Steeped in literature, history, folklore, theology and mystical beliefs as disparate as alchemy and the Jewish doctrine of Kabbalah, Mr. Kiefer grapples with the big issues: good vs. evil, innocence and guilt, church and state. But he speaks in terms that anyone with feeling can understand.

[...]

One of the largest paintings in the show, The Heavenly Palaces, actually has a massive piece of lead attached to the canvas.

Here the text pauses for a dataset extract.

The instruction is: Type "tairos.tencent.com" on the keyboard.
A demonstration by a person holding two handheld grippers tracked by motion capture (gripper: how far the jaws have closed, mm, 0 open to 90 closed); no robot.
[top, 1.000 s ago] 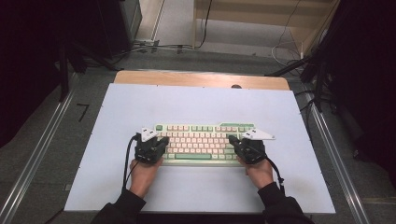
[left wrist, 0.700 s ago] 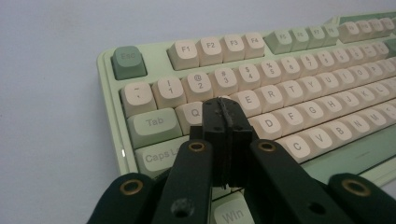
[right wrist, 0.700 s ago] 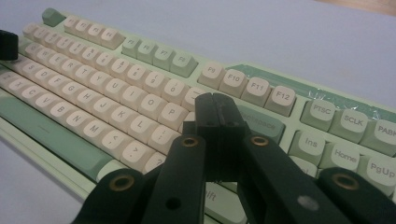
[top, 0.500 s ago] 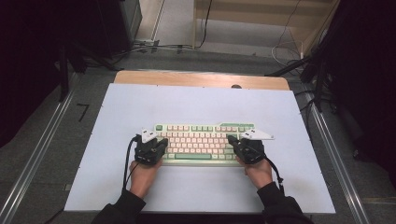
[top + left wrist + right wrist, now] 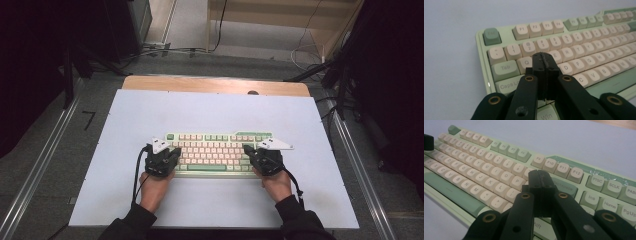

It lends an ominous, cloudlike presence to a cavernous hall.

[...]

The Heavenly Palaces takes its name from an ancient Hebrew book known as the Sefer Hechaloth, which describes an ascent through seven heavenly palaces that lead to one in which the wise will be united with God.

[...]

Sefer Hekhalot is the Hekhalot text also known as 3 Enoch, a book that tells of Enoch's tranformation into the archangel Metatron, the "Little YHWH," who takes Rabbi Ishmael on a tour of the secrets of the universe. But it sounds to me as though the inspiration may actually be from the Hekhalot Rabbati, the Greater Book of Heavenly Palaces, which actually does include instructions for and an account of the ascent through the seven celestial palaces to the throne room of God. In any case, this is cool.